Purpose Many pieces of evidence in the literature suggest that Neutrophils-Lymphocytes ratio (NLR) can be used as an inexpensive biomarker to assess the degree of inflammation for multiple diseases including cancer, coronary artery disease, metabolic syndrome, and sepsis. Cerebral infarction leads to an inflammatory response, ischemic tissue release proinflammatory chemokines which activates leukocytes and enhance their trans-endothelial migration to the site of inflammation. Metanalysis has suggested that baseline NLR is a promising predictor of ischemic stroke clinical outcomes. This study aims to evaluate the relationship between baseline NLR in patients with large vessel occlusion (LVO) and their imaging selection for endovascular treatment (ET).

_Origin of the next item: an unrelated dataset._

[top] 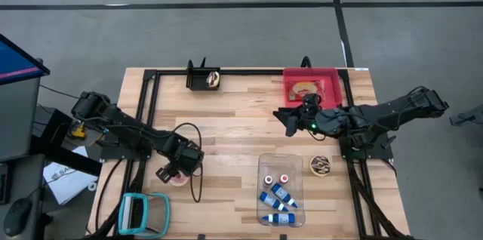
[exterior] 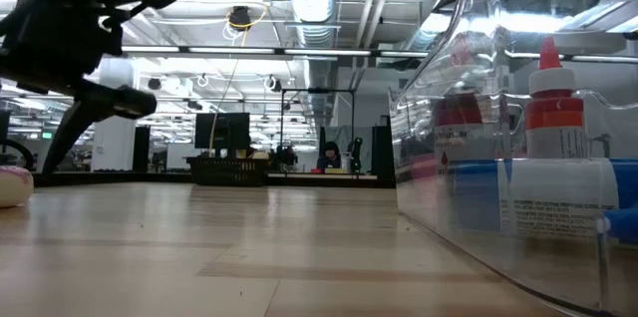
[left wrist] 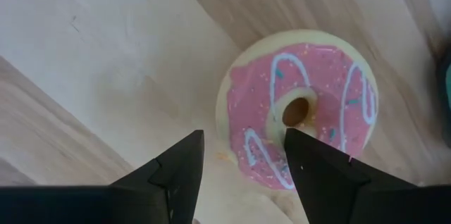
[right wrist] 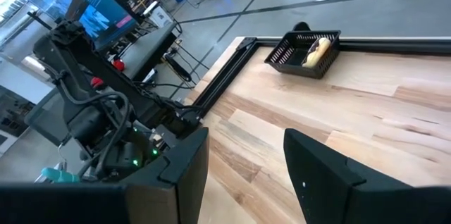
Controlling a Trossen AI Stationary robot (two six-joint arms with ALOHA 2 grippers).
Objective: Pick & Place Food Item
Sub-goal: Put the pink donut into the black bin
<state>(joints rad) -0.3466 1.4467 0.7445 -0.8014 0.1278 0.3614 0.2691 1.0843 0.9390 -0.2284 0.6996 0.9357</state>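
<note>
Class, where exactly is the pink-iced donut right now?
In the high view the pink-iced donut lies on the table's left half, under the open left gripper, just above the teal basket.

No words or numbers can be read in any of the pictures. In the low view, at the right side of the frame, a bottle (exterior: 554, 172) with a red cap has a white label, but its print is too small and blurry to read. In the high view, at the lower middle of the frame, the small bottles in the clear box (top: 280, 191) have labels that are too tiny to read. The screen (right wrist: 95, 14) at the upper left of the right wrist view shows only colours.
</note>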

Materials and Methods We reviewed our prospective stroke intervention database from Nov 2015 to June 2019 for patients that underwent ET for LVO with an admission NLR. Patients were excluded from the study if they received corticosteroids or had any history of infectious/systemic disease prior to the development of stroke symptoms. We studied patient demographics, vascular risk factors, NIHSS on admission, data from imaging (NCCT ASPECT, CTP rCBF <30%, Tmax >6s and mismatch ratio), and 90 days outcome measured by mRS. Statistical analysis was performed with SPSS version 17, univariate analysis was conducted between age, NLR, NIHSS, data from imaging and mRS using a correlation coefficient.

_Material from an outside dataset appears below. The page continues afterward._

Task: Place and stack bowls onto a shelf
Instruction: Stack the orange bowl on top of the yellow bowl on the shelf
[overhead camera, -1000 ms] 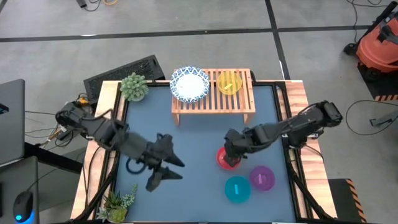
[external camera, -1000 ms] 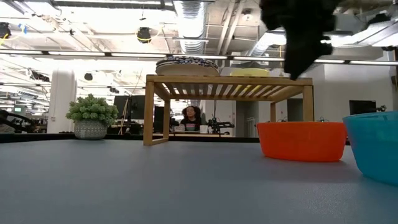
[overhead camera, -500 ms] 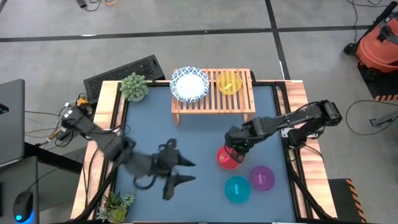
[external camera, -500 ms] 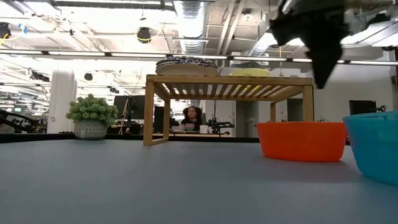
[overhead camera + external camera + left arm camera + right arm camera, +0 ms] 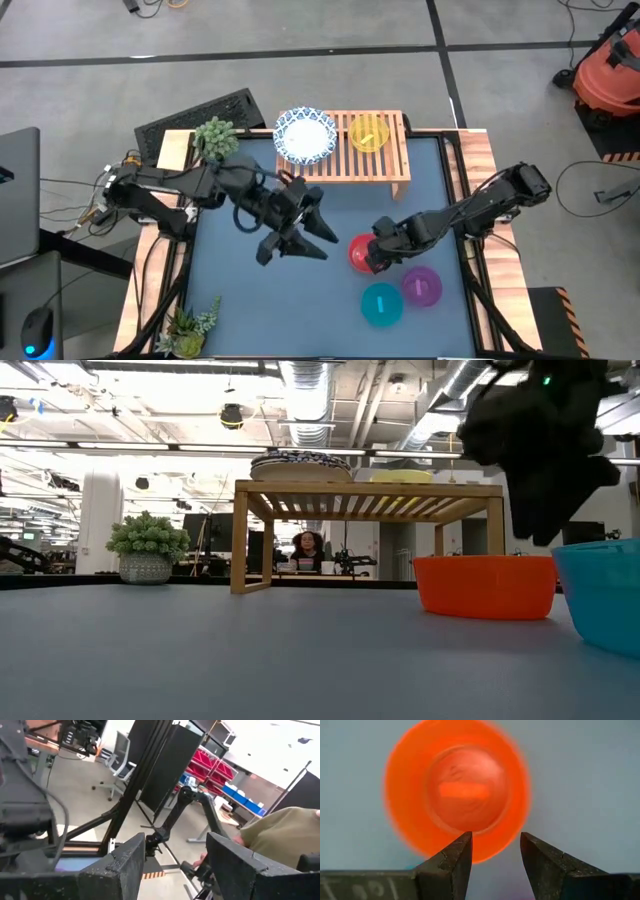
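The right gripper (image 5: 372, 258) hangs right of centre in the high view, directly over the near rim of the red bowl (image 5: 362, 252), its fingers (image 5: 451, 860) spread apart with nothing between them; the right wrist view looks straight down into the red bowl (image 5: 457, 795), with the rim lying just ahead of the fingertips. The left gripper (image 5: 322, 228) sits at mid-frame in the high view, just left of the red bowl and pointing toward it, its fingers (image 5: 120, 870) also parted and empty. The shelf (image 5: 345, 160) stands at upper centre of the high view, carrying a white bowl with a blue patterned rim (image 5: 305, 136) on its left end and the yellow bowl (image 5: 369, 133) on its right. The purple bowl (image 5: 422, 287) and the teal bowl (image 5: 381, 304) rest on the dark blue tabletop (image 5: 240, 300) at lower right, just below the red one. The low view shows the red bowl (image 5: 485, 586) sitting flat on the table at right of frame, in front of the shelf. I judge the step in hand to be the pickup of the red bowl. The next move seems to call for lowering so one finger goes inside the rim and one outside, then pinching the wall firmly, since the thin plastic looks light enough to slide or tip if nudged.
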You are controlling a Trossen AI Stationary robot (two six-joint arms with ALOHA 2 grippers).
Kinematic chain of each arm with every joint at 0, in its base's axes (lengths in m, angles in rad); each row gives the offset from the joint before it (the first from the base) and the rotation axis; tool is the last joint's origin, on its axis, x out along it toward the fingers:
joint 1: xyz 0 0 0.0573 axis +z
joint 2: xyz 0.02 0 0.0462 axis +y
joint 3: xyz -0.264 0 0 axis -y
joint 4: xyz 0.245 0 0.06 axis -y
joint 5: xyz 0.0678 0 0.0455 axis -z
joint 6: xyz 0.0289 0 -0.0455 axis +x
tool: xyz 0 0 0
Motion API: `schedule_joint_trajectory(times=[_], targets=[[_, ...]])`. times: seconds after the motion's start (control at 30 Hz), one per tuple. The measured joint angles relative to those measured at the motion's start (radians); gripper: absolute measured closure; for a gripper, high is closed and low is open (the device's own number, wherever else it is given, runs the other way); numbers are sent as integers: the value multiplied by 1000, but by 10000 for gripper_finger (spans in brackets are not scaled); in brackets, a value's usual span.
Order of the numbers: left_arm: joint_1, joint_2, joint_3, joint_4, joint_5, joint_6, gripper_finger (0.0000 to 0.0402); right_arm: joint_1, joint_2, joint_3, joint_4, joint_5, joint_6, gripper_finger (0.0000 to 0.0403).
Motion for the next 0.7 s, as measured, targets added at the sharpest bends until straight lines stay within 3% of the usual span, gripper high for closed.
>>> schedule_joint_trajectory(times=[0.17,0.47,0.7], targets=[[-46,0,1,-4,-44,22,205,-49,0,-14,-40,16,-86,211],[-173,0,-7,-9,-322,217,205,-172,0,-14,-20,-56,-313,211],[-214,0,-7,-9,-351,307,205,-216,0,-14,-7,-67,-380,211]])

Results Seventy-eight met our inclusion criteria (mean age, 67 ± 19; 39% women, mean NIHSS, 17 ± 6), 95% (n=74) were due to anterior circulation LVO while only 5%(n=4) were due to posterior circulation LVO occlusion. There was a significant positive correlation between NLR and rCBF<30% representing the volume of infarction core (p=0.046), also there was a significant negative correlation between ASPECT score and rCBF<30% (p=0.035). No correlation was observed between NIHSS and ASPECT (p=0.94) or NIHSS and rCBF< 30% (p=0.83), however, there was a trend toward significance correlating NIHSS and Tmax>6s representing the volume of ischemic tissue (p=0.09). Predictably, NLR was not correlating with 90-days mRS (p=0.703) as all patients in our cohort underwent ET, nevertheless, there was a significant correlation between age and 90-days mRS (p=0.001).

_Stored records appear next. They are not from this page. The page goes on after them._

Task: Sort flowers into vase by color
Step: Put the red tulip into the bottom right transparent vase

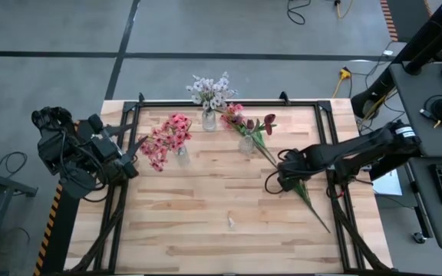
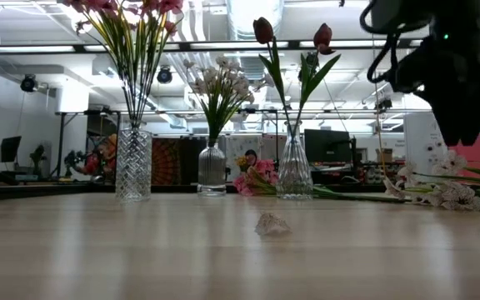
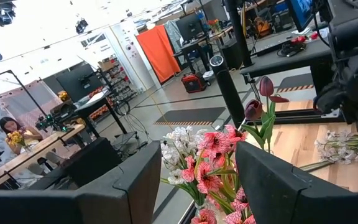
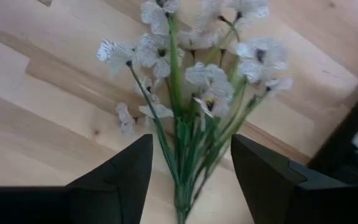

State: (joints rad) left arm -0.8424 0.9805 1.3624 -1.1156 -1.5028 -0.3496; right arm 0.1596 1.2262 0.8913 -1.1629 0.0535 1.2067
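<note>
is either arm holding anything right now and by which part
Nothing is held. The right end effector stands open astride the green stalks of the white artificial flower stem; the left end effector is empty.

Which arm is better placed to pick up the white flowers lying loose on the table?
The right. Its gripper hangs open directly over the white flowers on the table, stems between the fingers. The left gripper waits at the far side near the pink flowers.
</note>
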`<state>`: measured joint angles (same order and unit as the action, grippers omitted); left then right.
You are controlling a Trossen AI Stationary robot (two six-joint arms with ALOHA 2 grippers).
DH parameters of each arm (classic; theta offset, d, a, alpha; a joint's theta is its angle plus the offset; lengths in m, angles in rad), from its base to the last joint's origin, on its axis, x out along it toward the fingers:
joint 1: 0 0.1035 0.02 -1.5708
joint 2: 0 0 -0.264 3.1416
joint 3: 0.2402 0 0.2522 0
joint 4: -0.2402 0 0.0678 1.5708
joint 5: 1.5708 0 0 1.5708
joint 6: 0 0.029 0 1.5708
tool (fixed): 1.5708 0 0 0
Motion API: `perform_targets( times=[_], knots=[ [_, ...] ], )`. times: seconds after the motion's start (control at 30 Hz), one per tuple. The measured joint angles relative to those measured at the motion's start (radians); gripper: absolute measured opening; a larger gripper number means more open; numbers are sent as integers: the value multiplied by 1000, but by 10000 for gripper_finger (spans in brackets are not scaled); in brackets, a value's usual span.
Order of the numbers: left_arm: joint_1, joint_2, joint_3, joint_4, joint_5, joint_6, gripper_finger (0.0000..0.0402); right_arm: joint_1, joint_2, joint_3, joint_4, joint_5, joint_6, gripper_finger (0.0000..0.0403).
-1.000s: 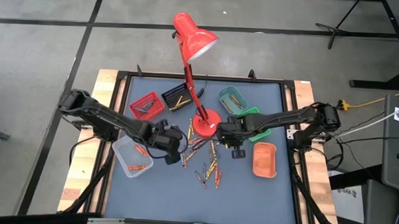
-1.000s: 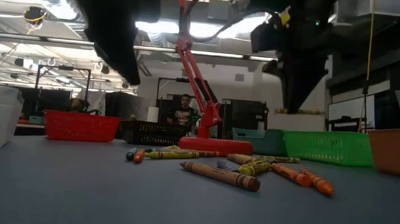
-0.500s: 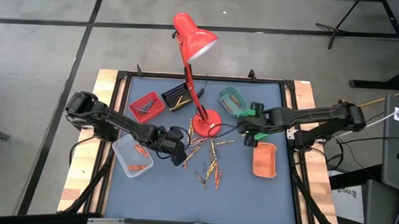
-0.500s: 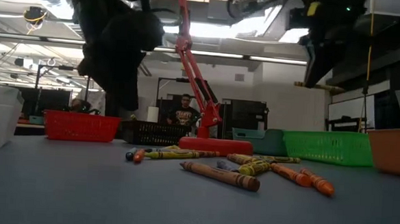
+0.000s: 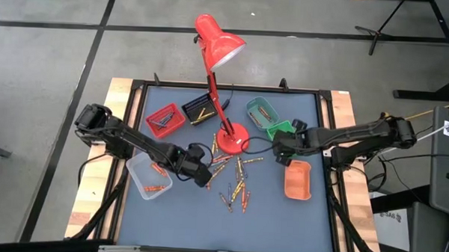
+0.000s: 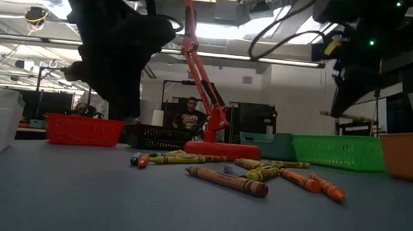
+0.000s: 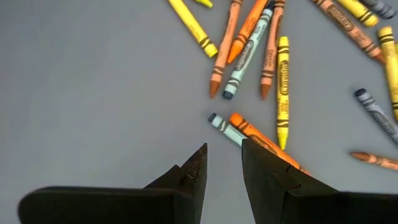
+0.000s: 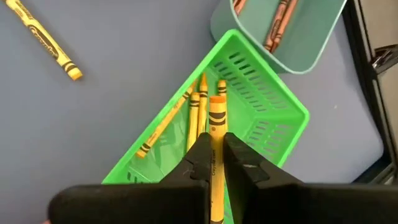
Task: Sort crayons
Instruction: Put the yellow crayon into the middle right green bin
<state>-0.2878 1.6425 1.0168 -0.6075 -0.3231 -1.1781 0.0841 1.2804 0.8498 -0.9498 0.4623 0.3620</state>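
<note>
Loose crayons (image 5: 234, 179) lie scattered on the grey-blue mat in front of the red lamp's base (image 5: 231, 139). My left gripper (image 7: 222, 158) hangs open just above the mat at the pile's left side (image 5: 200, 174). A blue-grey crayon (image 7: 225, 128) and an orange crayon (image 7: 258, 138) lie just ahead of its fingertips, untouched. My right gripper (image 8: 215, 149) is shut on a yellow crayon (image 8: 216, 118) above the green tray (image 8: 273, 130), which holds a few yellow crayons (image 8: 196, 112). My right gripper pinches the yellow crayon's wrapped shaft (image 8: 216, 138) between its two fingers. The crayon lies along the fingers, and its free end (image 8: 216, 101) sticks out past the tips. The fingers slant down from above. The crayon is lifted clear, over the green tray.
A teal tray (image 5: 261, 110) sits behind the green one (image 5: 280, 132), and an orange tray (image 5: 297, 179) lies nearer. On the left are a red tray (image 5: 165, 118), a black tray (image 5: 197, 110) and a clear tray (image 5: 149, 176). The lamp's arm (image 5: 214, 88) rises mid-table.
My right gripper has drawn back from beside the lamp's base toward the table's right edge, to above the green tray, rolling its wrist. My left gripper has sunk a little toward the crayons and rolled about its own axis.
</note>
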Motion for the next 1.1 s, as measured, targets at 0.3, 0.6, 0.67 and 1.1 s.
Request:
perform_targets(
  times=[0.3, 0.6, 0.67, 1.1],
  knots=[
    [-19, 10, 0, 3, -7, -96, 84, 0, 0, -27, 79, 1, -3, 19],
    [-32, 13, 0, 17, -8, -158, 84, 0, 0, -27, 101, 1, -4, 45],
    [-33, 21, 0, 33, -10, -177, 84, 0, 0, -27, 105, 1, -4, 69],
    [-17, 169, 0, 129, -7, -185, 84, 0, 0, -27, 123, 2, -4, 147]
  ],
)
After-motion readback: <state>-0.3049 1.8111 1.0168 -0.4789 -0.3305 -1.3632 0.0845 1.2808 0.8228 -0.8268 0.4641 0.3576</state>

Conclusions NLR is an inexpensive and readily available biomarker that correlates with CTP predicted core infarction volume in LVO ischemic stroke. However, in CTP selected patients with relatively small core infarct volumes, NLR may not predict 90-day mRS as endovascular treatment salvages ischemic tissue, minimizes final infarct volume, and suggests follow-up NLR may be more valuable predictor of clinical outcome.
Disclosures M. Aly: None. R. Abdalla: None. M. Hurley: None. A. Shaibani: None. S. Ansari: None.